A French robot joined the search for the missing submarine Titan. It can go up to 20,000 feet under water.

On Thursday, a French 'research boat' brought this robot named 'Victor 6000' to the scene. And it can do other things besides cut the cable using the arm remotely to free the stuck ship.

The missing submarine was heading towards the wreck of the Titanic, which sank in 1912, which lies at a depth of 3,810 meters or 12,500 feet in the Atlantic Ocean.

Olivier Lefort, director of France's state-owned research firm Eyeframer, which operates the robot, said 25 sailors are in charge of operating the Victor 6000 robot, which is capable of working "up to 72 hours straight".

"Victor shows the search situation live with all its video components." -- said Lofar.
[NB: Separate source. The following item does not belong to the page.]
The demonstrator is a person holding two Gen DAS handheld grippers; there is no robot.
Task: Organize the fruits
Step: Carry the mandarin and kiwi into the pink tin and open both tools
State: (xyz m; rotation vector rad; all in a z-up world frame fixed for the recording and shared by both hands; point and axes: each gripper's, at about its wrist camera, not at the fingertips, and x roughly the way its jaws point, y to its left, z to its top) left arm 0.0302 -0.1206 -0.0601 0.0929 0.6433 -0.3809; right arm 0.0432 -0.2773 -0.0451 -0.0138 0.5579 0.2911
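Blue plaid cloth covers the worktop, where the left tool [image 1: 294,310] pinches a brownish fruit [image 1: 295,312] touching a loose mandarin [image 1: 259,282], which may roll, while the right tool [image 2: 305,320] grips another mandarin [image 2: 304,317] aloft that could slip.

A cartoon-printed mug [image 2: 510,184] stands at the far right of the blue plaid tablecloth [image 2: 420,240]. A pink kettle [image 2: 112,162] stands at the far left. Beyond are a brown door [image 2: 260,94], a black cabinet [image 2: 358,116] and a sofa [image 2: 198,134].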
He was also part of the team that found the wreckage of the Titanic in 1985.

“Its arm can also be used in submarine rescue. An example would be to cut a submarine's cable or the part that is stuck under it."

Victor is not the only 'Remote Operated Vehicle (Rove)' called in to recover the submarine Titan that went missing on Sunday.

Such vehicles arrived on the scene with the help of the first few ships responding to the rescue earlier in the week.

As the name suggests, they are controlled from a ship on the surface of the sea. And cameras and lights attached to the ship send various 'real-time' images.

According to the British media Sky News, this search is carried out in the respective places based on the words selected through various 'snow buoys'.

These devices are designed to detect objects using sonar. And they were installed by Canada's "P-3" aircraft.

Once the devices are deployed, they are connected to radio transmitters floating on the ocean surface. And receivers that detect sound waves are attached to a cable and lowered into the water.

Officials said that even the cases of knocking noise they detected did not yield positive results. Snowboys can play an important role in reducing this search space, experts say.

Introduction to 'Fados'

No other rove is likely to go as deep as Victor.

However, Victor is unlikely to be able to bring the Titan to the surface on his own, so the help of a surface ship will be required, Sky reported.

The search team may take the help of the Flyway Deep Ocean Salvage System (FADOS) to retrieve the submarine. It arrived at the scene on Thursday along with several other rescue vessels called Horizon Arctic.

Its powerful levers and cables have enough power to lift submarines to the surface. And it can lift up to 27,200 kg from the deep sea.